### Task to carry out
Read the lines of the data below and retrieve those with "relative".

### Records contained in a dataset
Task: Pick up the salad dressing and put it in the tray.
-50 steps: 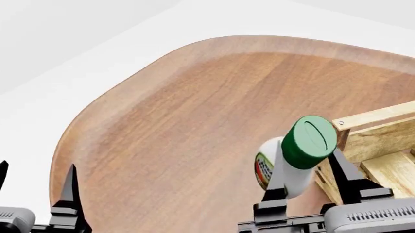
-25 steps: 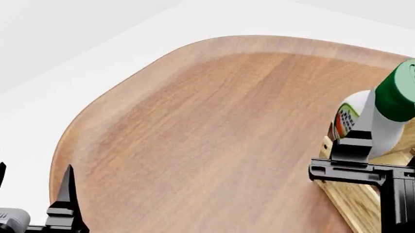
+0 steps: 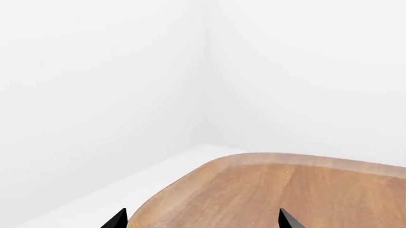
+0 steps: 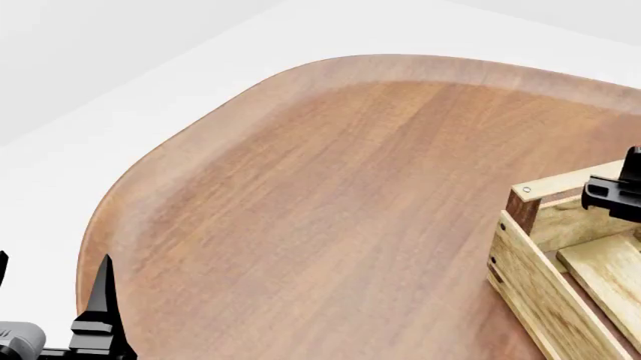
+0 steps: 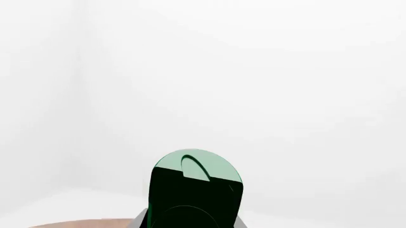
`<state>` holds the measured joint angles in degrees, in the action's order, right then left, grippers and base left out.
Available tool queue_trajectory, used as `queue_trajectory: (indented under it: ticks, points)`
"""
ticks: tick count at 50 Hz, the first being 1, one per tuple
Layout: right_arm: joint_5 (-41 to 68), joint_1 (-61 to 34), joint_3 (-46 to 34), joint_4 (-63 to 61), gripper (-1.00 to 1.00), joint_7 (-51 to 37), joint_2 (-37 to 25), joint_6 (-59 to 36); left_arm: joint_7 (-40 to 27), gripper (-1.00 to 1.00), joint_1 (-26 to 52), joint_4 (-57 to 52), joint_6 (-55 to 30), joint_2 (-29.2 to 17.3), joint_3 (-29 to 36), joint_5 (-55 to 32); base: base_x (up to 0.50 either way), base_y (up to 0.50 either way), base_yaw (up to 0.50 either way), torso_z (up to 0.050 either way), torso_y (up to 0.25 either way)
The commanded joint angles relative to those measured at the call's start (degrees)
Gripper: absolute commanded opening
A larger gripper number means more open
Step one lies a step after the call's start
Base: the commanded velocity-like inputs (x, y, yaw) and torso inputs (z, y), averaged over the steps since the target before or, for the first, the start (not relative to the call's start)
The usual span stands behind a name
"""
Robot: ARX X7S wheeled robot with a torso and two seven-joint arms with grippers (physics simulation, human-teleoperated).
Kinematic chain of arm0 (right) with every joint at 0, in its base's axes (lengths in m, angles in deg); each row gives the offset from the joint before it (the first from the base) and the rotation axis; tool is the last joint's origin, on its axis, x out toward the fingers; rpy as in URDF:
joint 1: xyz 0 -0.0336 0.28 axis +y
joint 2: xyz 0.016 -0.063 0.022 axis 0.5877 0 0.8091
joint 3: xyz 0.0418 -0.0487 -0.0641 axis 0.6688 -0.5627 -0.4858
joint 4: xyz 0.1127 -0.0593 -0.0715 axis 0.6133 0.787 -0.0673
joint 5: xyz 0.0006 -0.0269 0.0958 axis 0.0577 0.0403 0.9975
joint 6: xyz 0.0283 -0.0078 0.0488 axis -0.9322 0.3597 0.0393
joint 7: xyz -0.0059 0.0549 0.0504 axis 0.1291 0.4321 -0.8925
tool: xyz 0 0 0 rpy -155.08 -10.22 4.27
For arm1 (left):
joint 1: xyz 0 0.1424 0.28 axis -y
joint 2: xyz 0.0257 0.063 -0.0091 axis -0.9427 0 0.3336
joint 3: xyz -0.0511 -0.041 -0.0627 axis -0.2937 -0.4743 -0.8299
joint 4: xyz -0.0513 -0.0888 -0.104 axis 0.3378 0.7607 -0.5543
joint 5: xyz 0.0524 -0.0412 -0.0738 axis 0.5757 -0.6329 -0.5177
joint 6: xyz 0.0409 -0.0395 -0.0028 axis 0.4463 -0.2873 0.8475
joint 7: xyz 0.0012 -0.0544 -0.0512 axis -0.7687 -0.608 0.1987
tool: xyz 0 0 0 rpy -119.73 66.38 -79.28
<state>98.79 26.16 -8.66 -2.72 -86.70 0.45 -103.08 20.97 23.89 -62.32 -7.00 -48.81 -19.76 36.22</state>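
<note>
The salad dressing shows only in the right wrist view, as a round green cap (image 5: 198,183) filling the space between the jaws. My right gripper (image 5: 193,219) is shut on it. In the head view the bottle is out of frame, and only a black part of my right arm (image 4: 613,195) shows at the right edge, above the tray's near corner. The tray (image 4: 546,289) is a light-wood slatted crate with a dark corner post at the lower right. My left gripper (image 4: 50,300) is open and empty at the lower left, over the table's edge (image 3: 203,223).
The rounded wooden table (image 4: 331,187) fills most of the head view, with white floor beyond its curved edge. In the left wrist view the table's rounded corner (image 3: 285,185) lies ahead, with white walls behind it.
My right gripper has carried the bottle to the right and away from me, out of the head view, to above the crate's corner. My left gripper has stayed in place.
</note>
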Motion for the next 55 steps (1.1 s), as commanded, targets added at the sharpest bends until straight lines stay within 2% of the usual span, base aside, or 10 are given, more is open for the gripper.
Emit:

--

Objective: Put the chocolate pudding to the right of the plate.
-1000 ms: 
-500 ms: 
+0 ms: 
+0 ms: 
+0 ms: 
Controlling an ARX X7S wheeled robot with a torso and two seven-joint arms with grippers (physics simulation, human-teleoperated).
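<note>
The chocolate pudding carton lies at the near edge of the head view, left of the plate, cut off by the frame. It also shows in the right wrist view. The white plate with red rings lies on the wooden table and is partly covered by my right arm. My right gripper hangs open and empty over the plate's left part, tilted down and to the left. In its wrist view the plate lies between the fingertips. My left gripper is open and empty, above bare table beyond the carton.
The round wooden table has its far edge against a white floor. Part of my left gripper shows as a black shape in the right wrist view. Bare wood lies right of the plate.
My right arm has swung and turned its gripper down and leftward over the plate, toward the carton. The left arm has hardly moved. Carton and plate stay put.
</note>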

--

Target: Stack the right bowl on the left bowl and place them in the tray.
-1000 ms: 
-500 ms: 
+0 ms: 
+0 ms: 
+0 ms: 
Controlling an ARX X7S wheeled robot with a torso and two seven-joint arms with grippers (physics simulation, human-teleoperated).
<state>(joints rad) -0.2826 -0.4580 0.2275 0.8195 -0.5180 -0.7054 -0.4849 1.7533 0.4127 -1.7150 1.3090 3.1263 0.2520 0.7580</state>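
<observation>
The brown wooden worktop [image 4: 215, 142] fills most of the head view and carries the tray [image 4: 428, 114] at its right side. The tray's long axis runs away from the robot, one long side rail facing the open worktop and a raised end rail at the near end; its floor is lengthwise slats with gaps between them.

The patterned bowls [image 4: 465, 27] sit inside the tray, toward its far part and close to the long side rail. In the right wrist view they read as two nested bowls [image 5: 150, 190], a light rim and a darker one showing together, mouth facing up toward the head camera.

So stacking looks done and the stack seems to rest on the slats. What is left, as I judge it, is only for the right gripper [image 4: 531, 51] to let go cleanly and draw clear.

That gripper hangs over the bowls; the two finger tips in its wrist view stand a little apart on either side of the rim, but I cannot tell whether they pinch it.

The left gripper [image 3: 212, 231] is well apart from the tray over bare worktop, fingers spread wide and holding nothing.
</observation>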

### Exercise output
The commanded joint angles relative to those measured at the call's start (degrees)
Base: the commanded velocity-like inputs (x, y, yaw) and torso inputs (z, y), averaged over the steps since the target before or, for the first, the start (not relative to the call's start)

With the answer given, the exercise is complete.